# Pettiest reason you down rated someone



## itendstonight (Feb 10, 2019)

We know passengers like to down rate drivers for stupid stuff out of our control. What is the pettiest reason you down rated a passenger who was otherwise fine?


----------



## RabbleRouser (Apr 30, 2019)

Every passenger gets 5 ⭐ and I move on to the next.
Low rating one of Uber’s Paying clients
hurts the disposable nonemployee lots more than the pax.

ie. Algorithms determine u don’t like Uber’s source of revenue.
Results: reduced quantity of valued paying client requests are sent to U


----------



## The Gift of Fish (Mar 17, 2017)

itendstonight said:


> What is the pettiest reason you down rated a passenger who was otherwise fine?


Because I can.


----------



## welikecamping (Nov 27, 2018)

My reasons are not petty.


----------



## Uber's Guber (Oct 22, 2017)

I don't need a reason to down rate. :smiles:


----------



## Jacktheripx (Apr 24, 2019)

For me, slamming the door is always a deduction of one star.


----------



## Seekay (Sep 6, 2018)

Door slam is a definite lower-than-five. That plus odor, rudeness, or talking on phone loudly on speaker/playing music equals a one-star.


----------



## Fozzie (Aug 11, 2018)

All rides where I make less than $10 get an instant 1*.


----------



## Jacktheripx (Apr 24, 2019)

Seekay said:


> Door slam is a definite lower-than-five. That plus odor, rudeness, or talking on phone loudly on speaker/playing music equals a one-star.


Yeah, the intentional ones are all 1 stars. I'm talking about the ones that close it harder than normal (for various reasons since they might think doors normally close that hard, or their older car doors take harder to close). I have a sign on both back seats stating "please close the doors gently". You can't miss the sign.


----------



## jojomo (Jun 25, 2019)

not petty....but one time a very drunk pax asked me if I liked to be choked NOT an exciting ride


----------



## PioneerXi (Apr 20, 2018)

itendstonight said:


> What is the pettiest reason you down rated a passenger who was otherwise fine?


They got in my car.


----------



## Mista T (Aug 16, 2017)

Minimum ride and no tip: 1 star (3 Lyft)

Making me wait 2+ mins: -1 star

Smelling like an ashtray: -1 star

Talking on phone excessively or listening to videos: -1 star

Bringing an animal without asking: 1 star (3 Lyft)

Stop or drive thru that takes over 2 mins: 1 star (3 Lyft)

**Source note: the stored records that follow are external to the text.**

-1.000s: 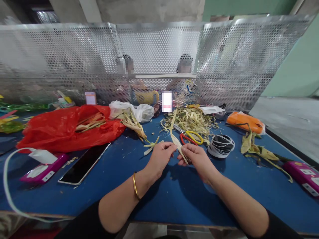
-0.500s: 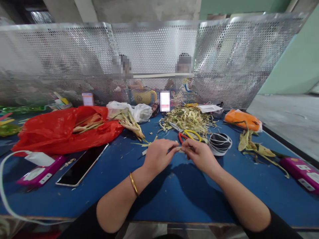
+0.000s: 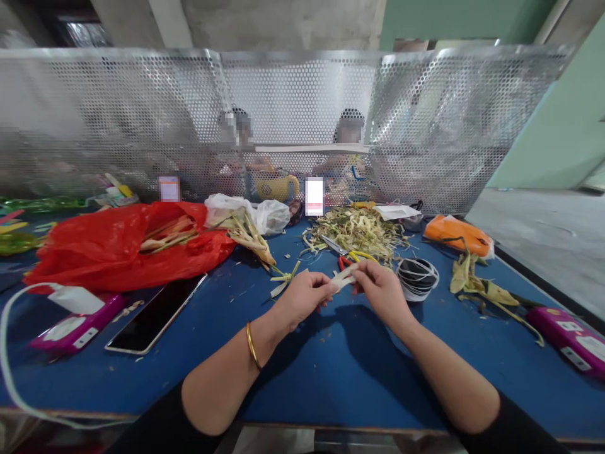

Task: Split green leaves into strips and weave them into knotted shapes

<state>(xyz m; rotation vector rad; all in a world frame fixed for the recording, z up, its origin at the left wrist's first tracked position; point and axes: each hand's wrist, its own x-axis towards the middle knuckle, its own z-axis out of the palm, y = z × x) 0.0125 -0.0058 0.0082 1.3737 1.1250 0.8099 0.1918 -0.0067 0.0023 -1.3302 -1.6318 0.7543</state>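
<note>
A short pale strip of dried husk is stretched between my two hands, above the middle of the blue table. My left hand pinches its left end between thumb and finger. The right end is pinched by my right hand. Just beyond my hands lie scissors with red and yellow handles, partly hidden by my right fingers. A small knotted bundle of husk strips sits left of my left hand. Close to my right hand stands a black-and-white spool of cord.
A heap of husk shreds lies behind the scissors. To the left are a red plastic bag, a phone and a purple power bank; to the right, an orange packet and dry husks. A perforated metal screen stands behind.
The husk strip now shows wider and flatter between my fingers. My left hand has shifted slightly right and down, and the small knotted bundle is more exposed. The camera view has tilted a little.
</note>
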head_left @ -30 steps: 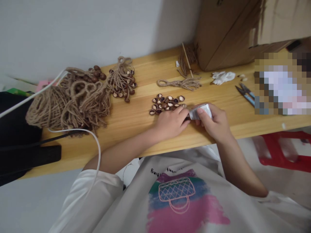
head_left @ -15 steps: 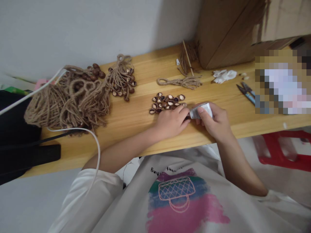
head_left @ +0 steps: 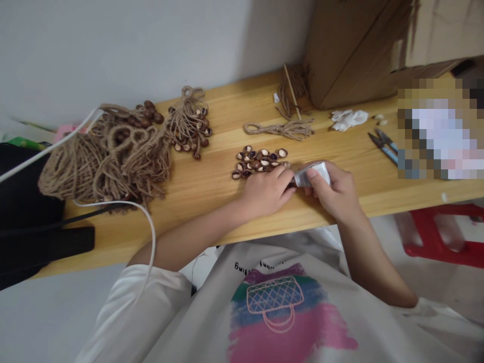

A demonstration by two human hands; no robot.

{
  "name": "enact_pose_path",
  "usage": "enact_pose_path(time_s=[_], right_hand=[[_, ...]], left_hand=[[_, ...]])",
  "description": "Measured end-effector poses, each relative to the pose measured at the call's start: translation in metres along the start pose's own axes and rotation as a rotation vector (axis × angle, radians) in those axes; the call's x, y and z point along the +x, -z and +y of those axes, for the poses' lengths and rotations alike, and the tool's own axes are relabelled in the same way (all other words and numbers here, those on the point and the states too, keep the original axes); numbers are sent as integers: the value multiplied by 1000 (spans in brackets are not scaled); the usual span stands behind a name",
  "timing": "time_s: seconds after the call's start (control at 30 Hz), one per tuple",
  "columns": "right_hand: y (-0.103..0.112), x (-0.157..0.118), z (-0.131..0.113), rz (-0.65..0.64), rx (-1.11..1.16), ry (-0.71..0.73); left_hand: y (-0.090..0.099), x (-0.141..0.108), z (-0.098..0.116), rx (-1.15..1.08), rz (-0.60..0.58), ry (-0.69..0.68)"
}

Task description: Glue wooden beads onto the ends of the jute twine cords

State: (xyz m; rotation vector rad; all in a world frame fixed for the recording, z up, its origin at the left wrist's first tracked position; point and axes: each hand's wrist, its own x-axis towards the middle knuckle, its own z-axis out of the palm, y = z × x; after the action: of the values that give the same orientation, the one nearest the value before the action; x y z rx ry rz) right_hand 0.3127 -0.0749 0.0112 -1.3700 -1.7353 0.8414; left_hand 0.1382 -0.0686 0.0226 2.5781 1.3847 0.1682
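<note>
My right hand [head_left: 335, 189] is closed round a small silvery-white tube [head_left: 313, 175], thumb on top, its narrow end pointing left. My left hand [head_left: 266, 191] is beside it with fingers pressed together near a small brown piece at the tube's tip; most of that piece is hidden by the fingers. Just beyond my left hand lie several halved brown nut shells [head_left: 255, 164], some with pale insides facing up. Behind them a looped bundle of twine [head_left: 280, 129] rests on the table [head_left: 227, 126].
Large twine bundles [head_left: 106, 156] and a twine cluster with shells [head_left: 189, 123] lie left. White cables cross there. Behind are a stick [head_left: 292, 91] and cardboard box [head_left: 351, 50]; right, crumpled white material [head_left: 348, 120], snips [head_left: 383, 143] and a blurred-out area. A red stool [head_left: 438, 237] stands below.
</note>
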Motion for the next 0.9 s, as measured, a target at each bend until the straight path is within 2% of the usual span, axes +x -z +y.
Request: enact_pose_path(time_s=[0.5, 0.9], right_hand=[[0, 0, 1, -7, -13, -1], [2, 0, 0, -23, -23, -2]], left_hand=[[4, 0, 0, 11, -35, 4], [3, 0, 0, 23, -9, -12]])
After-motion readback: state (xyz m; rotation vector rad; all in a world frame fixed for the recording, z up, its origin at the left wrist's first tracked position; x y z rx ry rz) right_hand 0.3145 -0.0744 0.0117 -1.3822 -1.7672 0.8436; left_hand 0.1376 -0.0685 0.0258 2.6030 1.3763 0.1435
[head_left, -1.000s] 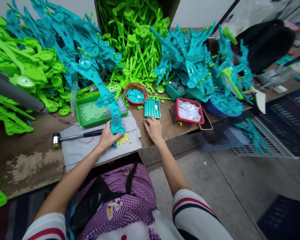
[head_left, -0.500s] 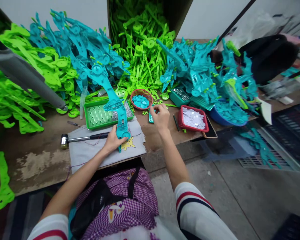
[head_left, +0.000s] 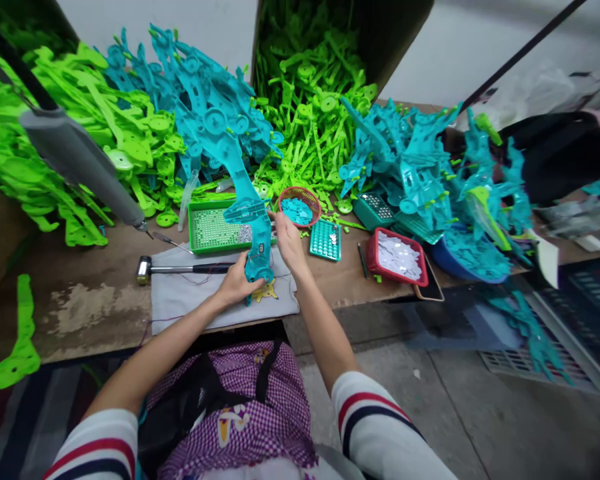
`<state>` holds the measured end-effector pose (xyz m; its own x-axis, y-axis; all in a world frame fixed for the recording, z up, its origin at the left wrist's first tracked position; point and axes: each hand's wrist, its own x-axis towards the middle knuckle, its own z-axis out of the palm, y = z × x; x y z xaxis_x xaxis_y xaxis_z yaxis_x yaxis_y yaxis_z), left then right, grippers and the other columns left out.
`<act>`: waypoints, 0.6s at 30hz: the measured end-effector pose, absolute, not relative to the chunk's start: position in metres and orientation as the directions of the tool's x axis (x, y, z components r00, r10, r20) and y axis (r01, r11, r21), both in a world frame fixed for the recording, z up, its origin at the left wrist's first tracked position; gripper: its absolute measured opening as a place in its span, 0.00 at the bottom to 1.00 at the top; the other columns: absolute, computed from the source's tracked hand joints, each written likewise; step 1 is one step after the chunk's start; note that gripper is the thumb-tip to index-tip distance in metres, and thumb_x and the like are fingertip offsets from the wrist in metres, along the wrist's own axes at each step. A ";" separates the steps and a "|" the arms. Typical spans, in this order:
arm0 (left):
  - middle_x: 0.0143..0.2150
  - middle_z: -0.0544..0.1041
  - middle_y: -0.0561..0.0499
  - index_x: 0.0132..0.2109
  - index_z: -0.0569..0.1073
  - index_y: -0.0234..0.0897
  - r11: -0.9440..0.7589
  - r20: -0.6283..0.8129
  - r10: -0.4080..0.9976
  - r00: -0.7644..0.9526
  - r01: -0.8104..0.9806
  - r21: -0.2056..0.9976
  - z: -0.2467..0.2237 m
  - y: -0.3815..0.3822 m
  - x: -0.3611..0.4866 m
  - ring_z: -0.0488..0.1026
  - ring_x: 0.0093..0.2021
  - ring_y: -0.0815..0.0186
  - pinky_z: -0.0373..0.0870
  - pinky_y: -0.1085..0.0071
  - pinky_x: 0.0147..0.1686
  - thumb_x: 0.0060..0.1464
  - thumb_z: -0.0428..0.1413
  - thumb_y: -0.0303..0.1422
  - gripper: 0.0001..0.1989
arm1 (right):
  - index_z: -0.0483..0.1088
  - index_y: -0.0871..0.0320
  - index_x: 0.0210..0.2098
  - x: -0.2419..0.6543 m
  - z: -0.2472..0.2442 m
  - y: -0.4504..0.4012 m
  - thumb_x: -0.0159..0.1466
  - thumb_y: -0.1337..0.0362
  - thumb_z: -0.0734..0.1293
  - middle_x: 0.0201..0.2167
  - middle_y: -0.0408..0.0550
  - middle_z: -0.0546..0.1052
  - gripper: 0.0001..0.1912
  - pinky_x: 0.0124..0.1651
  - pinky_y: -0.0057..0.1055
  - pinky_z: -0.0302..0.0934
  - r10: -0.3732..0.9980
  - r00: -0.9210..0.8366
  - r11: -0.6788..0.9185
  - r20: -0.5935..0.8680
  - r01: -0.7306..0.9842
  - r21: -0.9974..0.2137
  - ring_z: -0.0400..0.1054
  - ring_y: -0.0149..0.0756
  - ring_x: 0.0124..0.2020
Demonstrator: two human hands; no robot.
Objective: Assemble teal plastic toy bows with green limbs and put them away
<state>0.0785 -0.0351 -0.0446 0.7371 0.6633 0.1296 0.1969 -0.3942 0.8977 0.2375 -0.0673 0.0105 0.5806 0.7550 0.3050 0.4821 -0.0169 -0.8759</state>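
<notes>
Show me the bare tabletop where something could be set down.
The widest bare patch of brown tabletop lies between the grey cloth and the single lime-green plastic piece. A smaller one lies below the dimpled turquoise tray, left of the thin dark stick. Heaped lime-green parts and turquoise plastic parts crowd the back; the left hand crowds the cloth.

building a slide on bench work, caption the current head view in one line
Left hand holding a teal plastic part over grey cloth, right hand close beside it, green pieces heaped behind.

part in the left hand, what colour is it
The part is turquoise, best seen in the head view.
</notes>
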 end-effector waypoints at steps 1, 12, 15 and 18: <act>0.43 0.78 0.47 0.55 0.64 0.36 -0.401 0.140 0.658 0.740 0.188 0.897 -0.046 -0.035 0.078 0.78 0.40 0.58 0.74 0.64 0.41 0.42 0.64 0.36 0.32 | 0.75 0.57 0.44 0.226 0.011 -0.077 0.68 0.41 0.52 0.37 0.50 0.79 0.31 0.46 0.36 0.68 0.762 0.587 0.014 0.274 0.407 -0.913 0.73 0.37 0.40; 0.52 0.73 0.40 0.60 0.63 0.37 -0.670 0.537 0.543 0.646 -0.052 0.741 -0.059 -0.035 0.076 0.72 0.53 0.48 0.67 0.51 0.53 0.40 0.64 0.48 0.41 | 0.74 0.58 0.39 0.154 0.025 -0.092 0.58 0.48 0.66 0.32 0.45 0.77 0.20 0.39 0.30 0.63 0.459 0.885 0.114 0.080 0.031 -0.993 0.67 0.32 0.33; 0.55 0.69 0.37 0.62 0.62 0.37 -0.749 0.646 0.504 0.573 -0.084 0.658 -0.061 -0.030 0.068 0.68 0.56 0.47 0.63 0.51 0.56 0.42 0.62 0.53 0.43 | 0.74 0.58 0.34 0.151 0.035 -0.096 0.57 0.49 0.68 0.26 0.40 0.73 0.17 0.34 0.27 0.59 0.452 0.891 0.178 0.047 -0.039 -0.983 0.63 0.29 0.28; 0.61 0.65 0.34 0.66 0.59 0.36 -0.740 0.627 0.480 0.614 -0.101 0.665 -0.055 -0.024 0.059 0.62 0.62 0.44 0.55 0.50 0.60 0.44 0.57 0.61 0.49 | 0.72 0.57 0.30 0.154 0.038 -0.111 0.54 0.51 0.70 0.24 0.38 0.71 0.15 0.33 0.26 0.58 0.383 0.924 0.263 -0.009 -0.118 -0.958 0.61 0.27 0.27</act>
<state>0.0588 -0.0242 -0.0549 0.6143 0.4798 0.6265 -0.1011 -0.7396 0.6654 0.1538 -0.1108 0.0385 0.9236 0.3834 -0.0089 -0.1184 0.2629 -0.9575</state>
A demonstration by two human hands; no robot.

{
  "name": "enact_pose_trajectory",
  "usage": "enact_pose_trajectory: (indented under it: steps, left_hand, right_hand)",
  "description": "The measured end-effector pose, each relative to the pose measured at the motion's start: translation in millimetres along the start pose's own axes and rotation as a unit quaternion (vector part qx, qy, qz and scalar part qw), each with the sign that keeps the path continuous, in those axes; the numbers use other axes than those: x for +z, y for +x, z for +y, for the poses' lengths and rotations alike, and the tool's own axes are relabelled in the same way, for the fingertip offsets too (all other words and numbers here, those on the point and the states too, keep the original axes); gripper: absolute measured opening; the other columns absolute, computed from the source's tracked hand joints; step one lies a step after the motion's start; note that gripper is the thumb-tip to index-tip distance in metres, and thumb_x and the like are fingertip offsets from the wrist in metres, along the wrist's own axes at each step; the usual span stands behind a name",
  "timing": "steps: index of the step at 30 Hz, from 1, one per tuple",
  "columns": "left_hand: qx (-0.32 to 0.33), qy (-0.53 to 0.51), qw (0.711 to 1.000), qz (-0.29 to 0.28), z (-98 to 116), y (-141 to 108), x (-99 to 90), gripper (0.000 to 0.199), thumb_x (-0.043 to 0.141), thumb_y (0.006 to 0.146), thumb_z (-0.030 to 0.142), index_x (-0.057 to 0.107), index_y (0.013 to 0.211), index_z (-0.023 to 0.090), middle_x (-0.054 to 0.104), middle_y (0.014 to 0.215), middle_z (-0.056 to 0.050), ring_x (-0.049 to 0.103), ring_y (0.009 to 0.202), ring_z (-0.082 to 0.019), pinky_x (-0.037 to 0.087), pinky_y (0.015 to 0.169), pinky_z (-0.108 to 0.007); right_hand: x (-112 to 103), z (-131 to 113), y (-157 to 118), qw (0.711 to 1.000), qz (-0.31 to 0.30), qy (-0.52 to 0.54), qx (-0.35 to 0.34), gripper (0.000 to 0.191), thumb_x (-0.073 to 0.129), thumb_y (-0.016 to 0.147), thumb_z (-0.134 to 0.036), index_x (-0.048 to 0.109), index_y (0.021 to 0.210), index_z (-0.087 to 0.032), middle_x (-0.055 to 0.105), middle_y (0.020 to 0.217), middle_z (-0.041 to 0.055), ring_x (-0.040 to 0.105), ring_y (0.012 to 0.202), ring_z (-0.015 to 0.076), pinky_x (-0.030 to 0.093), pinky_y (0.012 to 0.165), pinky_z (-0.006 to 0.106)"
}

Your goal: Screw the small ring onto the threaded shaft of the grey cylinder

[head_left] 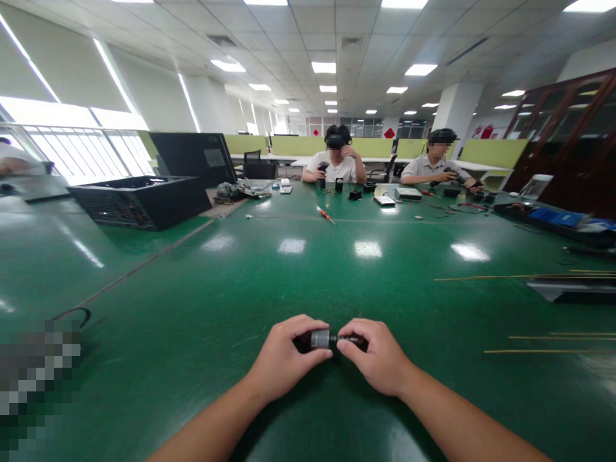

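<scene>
My left hand [293, 350] is closed around a short grey-and-black cylinder [320, 339], which looks like a small motor. Thumb and fingertips press on its side, and the palm hides its left end. From the right end of the cylinder a thin dark ridged rod [333, 339] reaches toward my right hand [373, 350]. The thumb and forefinger of that hand pinch the rod, covering part of it. Cylinder and rod lie in one line, level, just above the green table [269, 282]. Whether the two are one piece I cannot tell.
An orange screwdriver [326, 216] lies farther out. At left are an opened black computer case [144, 202] and circuit boards [240, 190]. Thin yellowish rods [543, 351] and a dark tray [553, 218] are at right. Two people [332, 157] sit across the table.
</scene>
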State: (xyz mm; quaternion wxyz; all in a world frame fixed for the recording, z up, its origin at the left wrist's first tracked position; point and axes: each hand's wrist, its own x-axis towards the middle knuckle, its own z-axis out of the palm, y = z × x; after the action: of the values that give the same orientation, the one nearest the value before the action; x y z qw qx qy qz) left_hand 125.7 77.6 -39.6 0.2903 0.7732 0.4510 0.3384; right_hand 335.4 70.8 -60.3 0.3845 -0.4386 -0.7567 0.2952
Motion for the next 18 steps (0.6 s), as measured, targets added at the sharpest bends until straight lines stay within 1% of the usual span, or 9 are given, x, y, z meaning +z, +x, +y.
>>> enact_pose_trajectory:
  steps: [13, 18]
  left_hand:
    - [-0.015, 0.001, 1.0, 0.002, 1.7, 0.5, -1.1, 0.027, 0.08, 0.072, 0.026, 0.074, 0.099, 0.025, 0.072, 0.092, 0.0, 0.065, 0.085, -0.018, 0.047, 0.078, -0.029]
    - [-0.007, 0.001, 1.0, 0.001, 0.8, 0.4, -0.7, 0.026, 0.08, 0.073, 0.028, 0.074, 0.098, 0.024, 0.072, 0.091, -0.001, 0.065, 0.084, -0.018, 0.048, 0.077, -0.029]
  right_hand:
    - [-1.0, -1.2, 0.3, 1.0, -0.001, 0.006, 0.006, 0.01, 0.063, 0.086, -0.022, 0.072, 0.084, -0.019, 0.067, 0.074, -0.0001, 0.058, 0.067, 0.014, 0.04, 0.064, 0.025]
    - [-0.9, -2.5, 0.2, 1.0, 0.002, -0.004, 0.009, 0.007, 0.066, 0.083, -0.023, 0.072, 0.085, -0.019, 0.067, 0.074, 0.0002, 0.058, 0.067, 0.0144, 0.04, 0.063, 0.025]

Eating food or drinking without asking: 1 star (3 Lyft)


----------



## MadTownUberD (Mar 11, 2017)

OP said pettiest reason. Here's mine:

- couple were talking about Nascar or Indy 500 fans and basically ripping on them, like they're uncivilized or even subhuman. I think I gave them 4* because I had a feeling they wouldn't tip. It was also a short trip. Long trips increase my tolerance of BS.


----------



## Gtown Driver (Aug 26, 2018)

I don't low star anyone unless they give me a real reason to and it's going to be a 2 or a 1. If you're actually rating people 4s or 3s you must be having a slow day lol. It's either 5 or destroy them.


----------



## mbd (Aug 27, 2018)

Mista T said:


> Minimum ride and no tip: 1 star (3 Lyft)
> 
> Making me wait 2+ mins: -1 star
> 
> ...


So 100% of Lyft pax get 1*


----------



## EM1 (Apr 28, 2019)

jojomo said:


> not petty....but one time a very drunk pax asked me if I liked to be choked NOT an exciting ride


And the appropriate response is 'yes, AFTER I punch, stab, kick and hurt my partner'.

Class dismissed.


----------



## Mista T (Aug 16, 2017)

mbd said:


> So 100% of Lyft pax get 1*


Yes, I give out a lot of 3* on Lyft.

But, I always check within 24 hrs for tips, and re-rate accordingly, if they leave a tip.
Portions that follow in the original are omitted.